2. There are almost no cars on the island. I knew this before I went the first time but I didn’t understand what it meant until I got off the ferry and started walking and nothing passed me. Not for twenty minutes. Not for longer. You notice the absence as a sound first – the road is so quiet you can hear your own coat against your arms. Then you start to walk differently, down the middle of the road if you want, along the verge, it makes no difference. I don’t think I’m a person who’s bothered by traffic. But I went back to Baltimore that first evening and drove home through Skibbereen and Kenmare and across the peninsula – hours in the car – and I kept thinking about that silence on the road. The way it had opened up the afternoon. I’m still thinking about it, apparently.

3. There’s a particular quality to the light on the water between Baltimore and the island, and again on the far side, the open Atlantic side, where the strand runs and the old abbey stands. I can’t describe it technically – I don’t have that vocabulary. What I can say is that in September the light arrived sideways and lay flat on everything, and the colour of the sea was nothing like what I’d expected, more green than grey, more specific than any photograph I’d seen had prepared me for. I walked out to the strand on the Atlantic side that last time and sat on a low wall for a while and didn’t take any photographs. I’d brought the camera. It just seemed like the wrong instinct. The Valentia ferry I wrote about two days ago is different in this respect – five minutes and you’re across and the island is practical, lived-in, has roads and a proper history of being somewhere. Sherkin has all of that too, people live there, there’s a pub, there are children who go to school – but something in the light makes it feel provisional, held loosely. I don’t quite trust my own description of this.

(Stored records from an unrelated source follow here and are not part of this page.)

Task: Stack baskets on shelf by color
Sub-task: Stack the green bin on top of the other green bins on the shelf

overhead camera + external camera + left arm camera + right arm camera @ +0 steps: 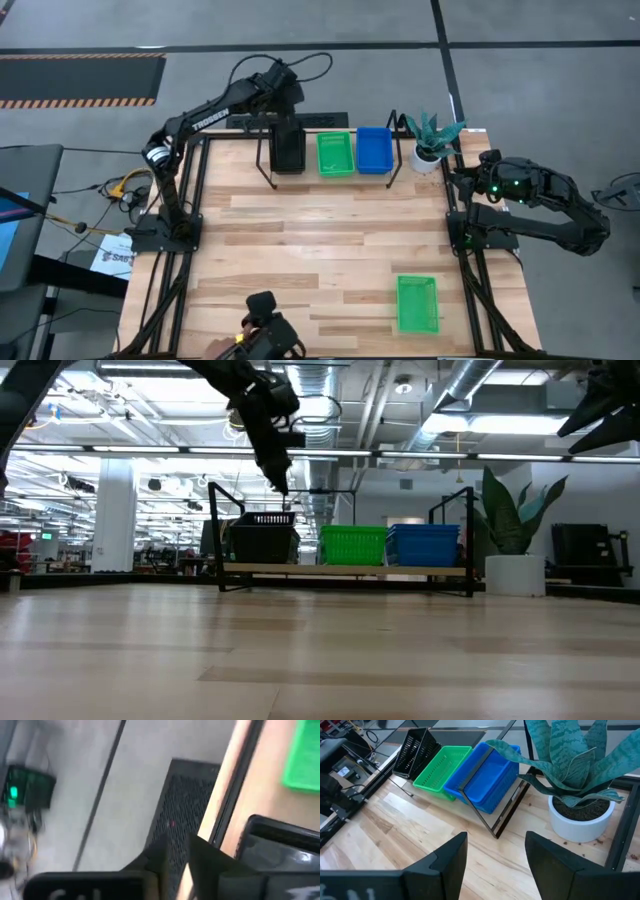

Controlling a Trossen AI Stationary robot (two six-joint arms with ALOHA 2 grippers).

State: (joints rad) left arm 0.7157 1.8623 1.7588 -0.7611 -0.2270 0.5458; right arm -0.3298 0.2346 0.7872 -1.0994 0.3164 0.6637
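While the left gripper [284,488] hovers above the black baskets [288,148] on the shelf [350,569], jaws nearly closed and empty, the right gripper [496,855] waits with jaws wide.

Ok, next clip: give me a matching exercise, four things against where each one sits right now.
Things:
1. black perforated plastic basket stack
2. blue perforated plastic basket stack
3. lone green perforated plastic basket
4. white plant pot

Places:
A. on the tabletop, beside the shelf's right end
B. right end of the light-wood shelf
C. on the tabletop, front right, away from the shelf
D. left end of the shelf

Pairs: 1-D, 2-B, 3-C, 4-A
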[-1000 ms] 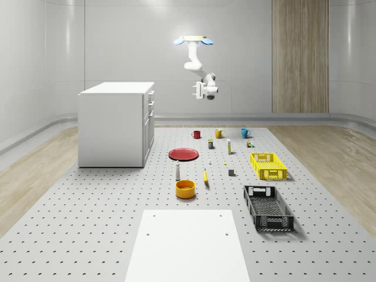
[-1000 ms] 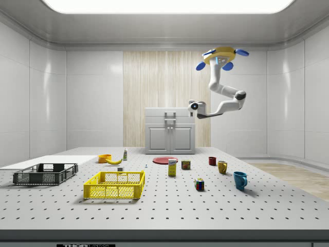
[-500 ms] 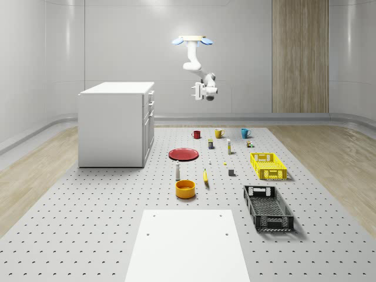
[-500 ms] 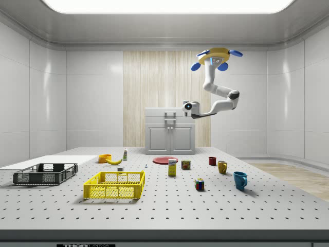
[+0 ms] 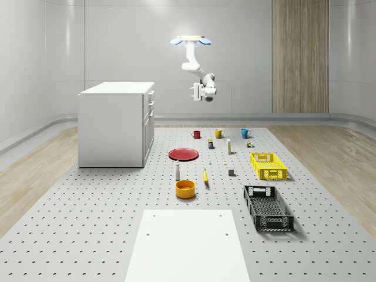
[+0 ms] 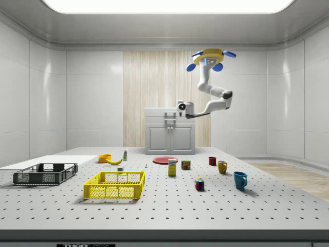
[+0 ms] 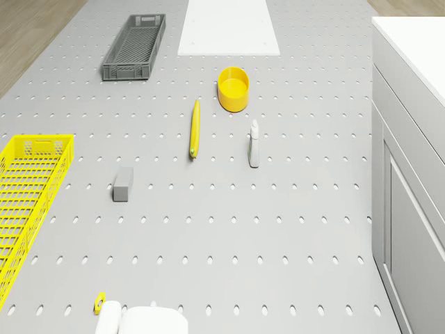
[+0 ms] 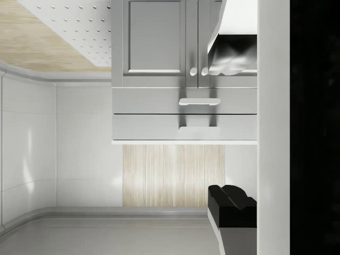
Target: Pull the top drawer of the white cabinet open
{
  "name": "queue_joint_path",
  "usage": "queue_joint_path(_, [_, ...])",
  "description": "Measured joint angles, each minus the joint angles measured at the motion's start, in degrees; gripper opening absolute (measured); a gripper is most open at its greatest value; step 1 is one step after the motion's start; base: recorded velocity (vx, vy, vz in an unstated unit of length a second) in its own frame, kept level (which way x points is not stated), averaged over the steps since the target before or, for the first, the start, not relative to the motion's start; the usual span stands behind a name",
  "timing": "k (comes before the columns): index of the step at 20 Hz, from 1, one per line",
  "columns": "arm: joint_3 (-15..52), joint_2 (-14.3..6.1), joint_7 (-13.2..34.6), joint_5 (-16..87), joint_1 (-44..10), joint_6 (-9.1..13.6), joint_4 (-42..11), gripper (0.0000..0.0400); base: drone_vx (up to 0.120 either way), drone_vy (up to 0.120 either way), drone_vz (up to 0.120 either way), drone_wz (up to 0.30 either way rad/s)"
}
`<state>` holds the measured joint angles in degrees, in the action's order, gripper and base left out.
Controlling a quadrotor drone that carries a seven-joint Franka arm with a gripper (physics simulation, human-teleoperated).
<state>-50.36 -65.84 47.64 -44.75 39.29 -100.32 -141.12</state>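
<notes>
A: The pincer hangs in the air in front of the white cabinet, at about the height of its top edge but well apart from the drawer fronts. I cannot tell whether it is apart or together; in the wrist view only a dark finger shape shows, and that may be just one side of it.

B: And the drone?

A: The drone hovers high above the worktop, over the stretch between the cabinet and the red plate. Compared with a second ago, drone and arm have both drawn closer to the cabinet; in the side view the pincer now overlaps the cabinet's upper corner, where before it sat clear of it.

B: So where is the top drawer?

A: The top drawer is the uppermost band of the cabinet's front, just under its top slab, with a small bar handle. A second drawer lies directly below it, then two doors. It looks fully shut.

B: What does the shift mean for the task?

A: I'd judge this is the approach step, with no contact made. The wrist camera already faces the cabinet front squarely, so the remaining work is probably closing the gap to the handle, gripping it, then pulling away from the cabinet.
</notes>
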Motion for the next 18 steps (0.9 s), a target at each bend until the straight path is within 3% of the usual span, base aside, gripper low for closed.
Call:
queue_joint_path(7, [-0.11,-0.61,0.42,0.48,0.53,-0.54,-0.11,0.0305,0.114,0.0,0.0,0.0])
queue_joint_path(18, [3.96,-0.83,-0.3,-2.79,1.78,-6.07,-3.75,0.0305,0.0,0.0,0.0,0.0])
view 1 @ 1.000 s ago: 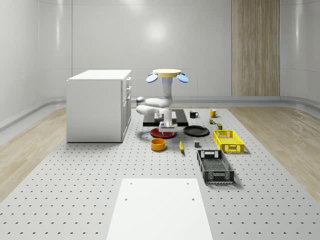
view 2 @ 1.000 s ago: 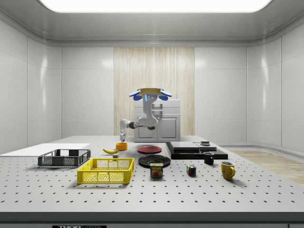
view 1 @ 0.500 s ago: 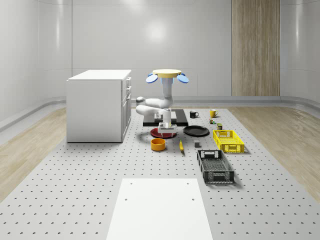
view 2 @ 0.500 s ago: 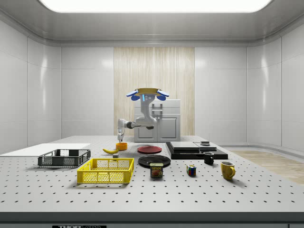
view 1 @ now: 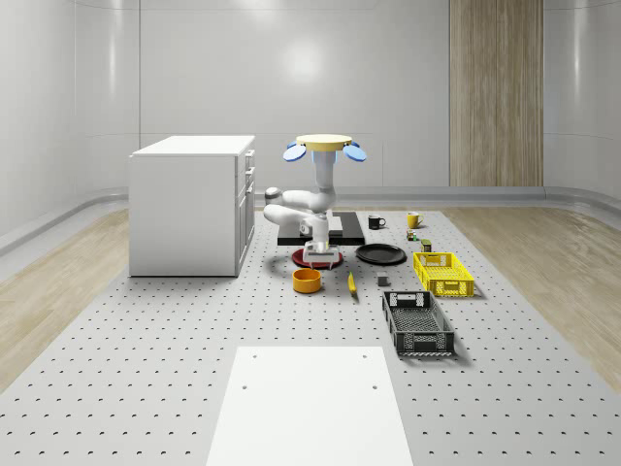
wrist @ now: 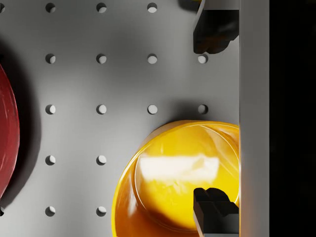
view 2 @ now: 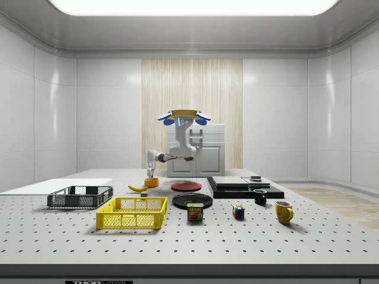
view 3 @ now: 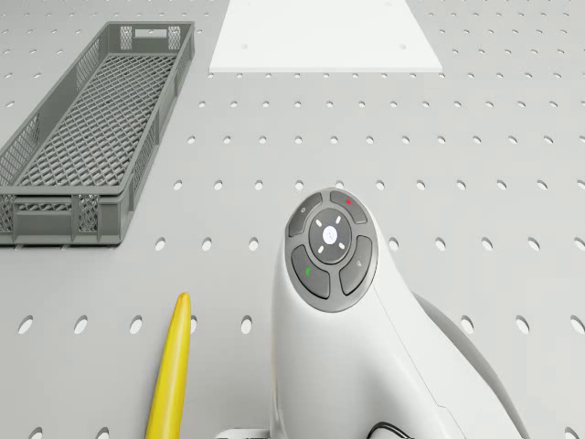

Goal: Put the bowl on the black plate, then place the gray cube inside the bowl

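Your bowl, plate and cube sat apart.
Orange bowl [view 1: 308,281] stood upright, centre frame; black plate [view 1: 380,254] lay right of it; gray cube [view 1: 383,282] lay below the plate.

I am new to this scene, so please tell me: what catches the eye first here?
The drone hovers above the perforated table, beside the white cabinet. Its gripper hangs open just above the orange bowl, near the red plate. The yellow basket stands out in the side view's foreground.

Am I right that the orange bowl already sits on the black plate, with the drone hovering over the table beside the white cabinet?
Not quite. In the whole-scene view the orange bowl sits on the bare table, apart from the black plate. The rest holds: the drone hovers beside the white cabinet.
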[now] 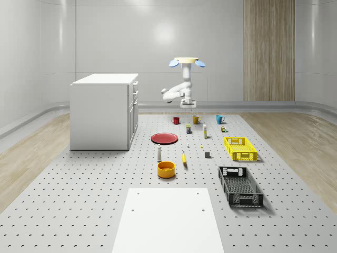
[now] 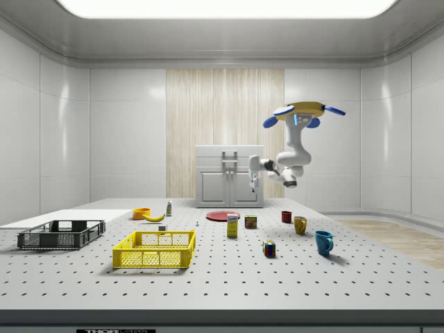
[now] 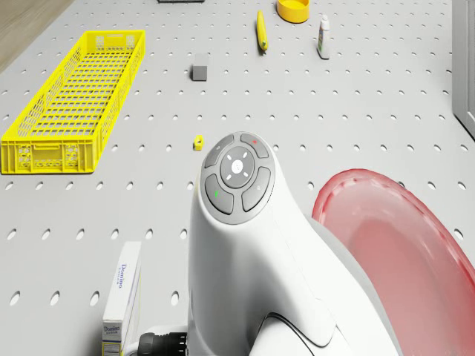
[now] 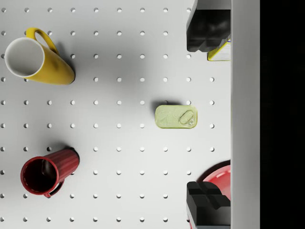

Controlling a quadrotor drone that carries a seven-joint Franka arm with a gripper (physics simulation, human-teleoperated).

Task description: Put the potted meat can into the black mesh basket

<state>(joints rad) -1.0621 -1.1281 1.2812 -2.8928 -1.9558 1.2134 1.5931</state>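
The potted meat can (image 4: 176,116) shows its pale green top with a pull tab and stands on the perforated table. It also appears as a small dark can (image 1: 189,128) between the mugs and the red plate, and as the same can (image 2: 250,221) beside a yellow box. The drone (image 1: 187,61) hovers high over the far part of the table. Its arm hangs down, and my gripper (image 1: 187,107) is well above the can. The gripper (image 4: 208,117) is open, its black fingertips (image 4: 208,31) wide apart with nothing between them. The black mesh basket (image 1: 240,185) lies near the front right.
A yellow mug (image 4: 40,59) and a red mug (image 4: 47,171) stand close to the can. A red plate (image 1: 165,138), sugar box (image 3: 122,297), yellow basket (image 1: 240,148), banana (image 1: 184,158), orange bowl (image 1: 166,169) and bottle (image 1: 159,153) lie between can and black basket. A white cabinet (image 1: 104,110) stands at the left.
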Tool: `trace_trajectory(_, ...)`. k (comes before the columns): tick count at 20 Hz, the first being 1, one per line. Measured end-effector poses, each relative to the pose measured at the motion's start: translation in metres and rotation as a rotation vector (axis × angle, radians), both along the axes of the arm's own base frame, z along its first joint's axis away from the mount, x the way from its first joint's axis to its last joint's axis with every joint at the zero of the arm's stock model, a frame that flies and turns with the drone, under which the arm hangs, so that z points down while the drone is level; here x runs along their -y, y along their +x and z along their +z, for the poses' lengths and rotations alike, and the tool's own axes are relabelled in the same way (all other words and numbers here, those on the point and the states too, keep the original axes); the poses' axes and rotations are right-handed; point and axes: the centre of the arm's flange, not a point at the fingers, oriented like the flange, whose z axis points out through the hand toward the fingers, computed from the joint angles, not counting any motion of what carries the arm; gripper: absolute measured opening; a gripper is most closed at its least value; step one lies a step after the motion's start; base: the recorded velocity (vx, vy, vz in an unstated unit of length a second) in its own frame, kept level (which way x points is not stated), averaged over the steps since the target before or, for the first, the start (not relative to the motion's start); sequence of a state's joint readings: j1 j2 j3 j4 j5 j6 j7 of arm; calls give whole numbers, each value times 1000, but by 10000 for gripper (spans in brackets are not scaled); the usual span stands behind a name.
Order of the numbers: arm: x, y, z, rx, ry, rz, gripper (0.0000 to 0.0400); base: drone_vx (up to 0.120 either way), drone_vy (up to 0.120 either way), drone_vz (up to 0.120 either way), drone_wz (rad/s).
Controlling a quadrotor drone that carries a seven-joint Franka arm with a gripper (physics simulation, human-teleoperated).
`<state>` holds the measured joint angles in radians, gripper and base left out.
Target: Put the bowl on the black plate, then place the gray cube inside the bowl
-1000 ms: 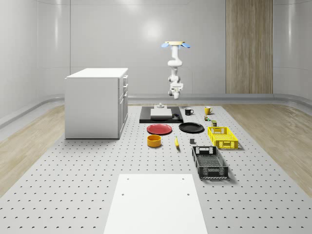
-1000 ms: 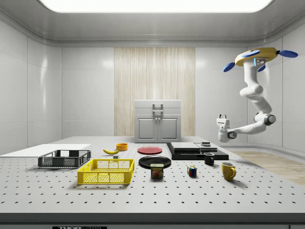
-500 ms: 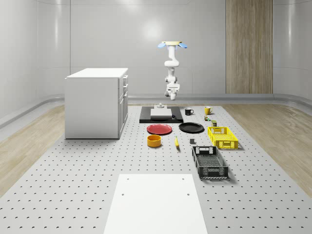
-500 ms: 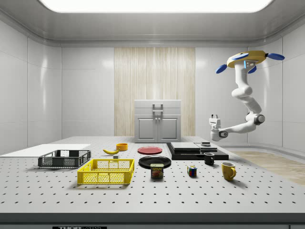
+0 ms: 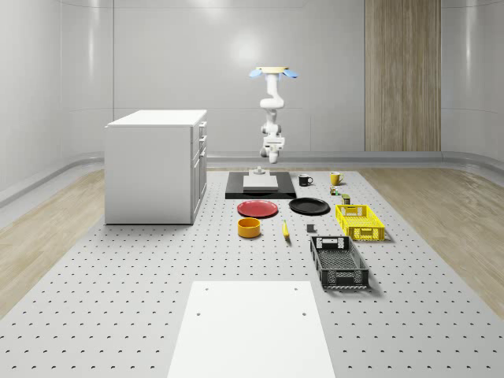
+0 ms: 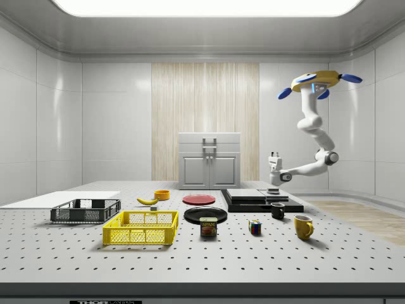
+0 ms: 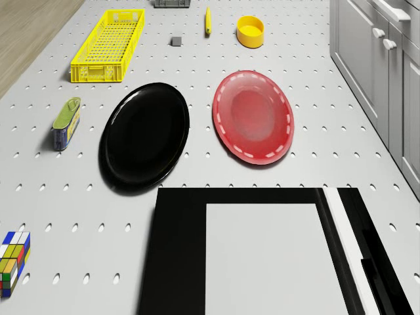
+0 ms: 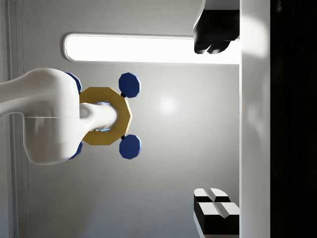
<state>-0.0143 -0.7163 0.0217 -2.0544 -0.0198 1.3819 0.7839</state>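
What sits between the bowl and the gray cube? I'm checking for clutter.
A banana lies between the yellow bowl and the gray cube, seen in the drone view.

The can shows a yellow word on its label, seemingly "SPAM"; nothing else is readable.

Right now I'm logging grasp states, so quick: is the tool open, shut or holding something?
Tool: open and holding nothing, pointing upward above the black slab, with the drone hovering high behind it.

On the tabletop, the two plates lie side by side before the slab, the bowl, banana and cube nearer, crates at the whole-scene view's right.
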Motion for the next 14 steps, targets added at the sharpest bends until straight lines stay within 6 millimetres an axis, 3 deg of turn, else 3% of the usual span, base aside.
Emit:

4. Plenty of places will tell you to slow down. Put it on a sign, sell you a concept. Sherkin doesn’t. It’s just slow because there isn’t anything to do quickly. You walk, or you sit. The abbey ruins are there if you want them, which I mostly didn’t on the last visit – I’d seen them before and that seemed sufficient. The strand is there. The ferry will come back when it comes back, and between now and then there is simply time. I hadn’t realised how long it had been since I’d had nothing I needed to do until I was standing on a small island in West Cork with nowhere particular to be and found that I had, for a few hours, nothing to postpone.

5. I’d say I’ll go back this year, but I said that last year and the year before and didn’t, and then went in September almost by accident – I was already in West Cork after the drive around the Beara, and I thought, well, Baltimore isn’t far. It wasn’t. An hour and a half from Castletownbere, more or less. I pulled in on the pier and looked up the ferry times on my phone and sat in the Yaris for ten minutes deciding, and then went. That’s probably how I’ll go again. Not plan it, not commit to it, just find myself already most of the way there.

The light in January wouldn’t be the same. I’d be curious about it, though.